:: WORK REQUEST ::
Please return the full listing word for word, leaving out any pictures.

:: DATASET EXTRACT ::

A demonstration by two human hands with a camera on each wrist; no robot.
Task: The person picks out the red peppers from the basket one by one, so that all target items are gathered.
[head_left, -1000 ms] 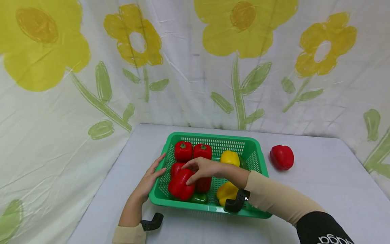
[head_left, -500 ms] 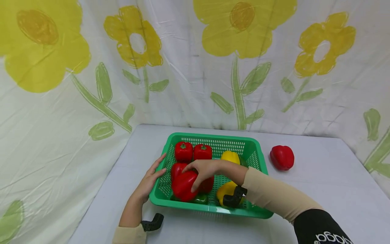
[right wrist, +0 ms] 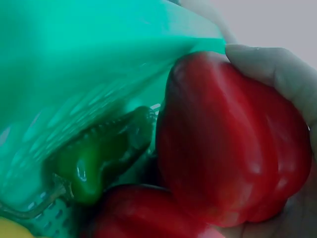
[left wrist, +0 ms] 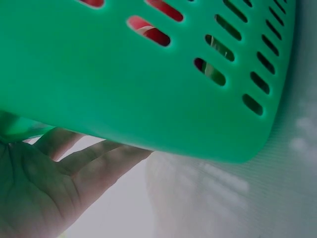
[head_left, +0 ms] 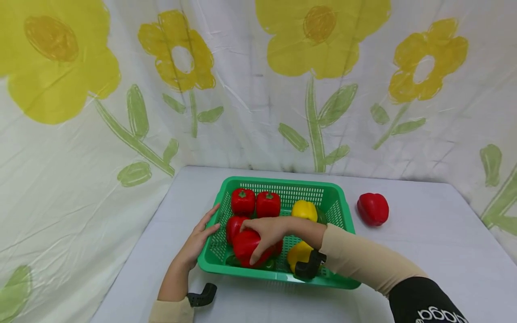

:: RESULT BELOW ::
A demonstration by two human hands with a camera on each wrist; no robot.
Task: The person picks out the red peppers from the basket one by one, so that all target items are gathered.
[head_left, -1000 ms] 
[head_left, -500 ms] 
[right wrist, +0 ms] 
[left wrist, +0 ms] 
[head_left, +0 ms] 

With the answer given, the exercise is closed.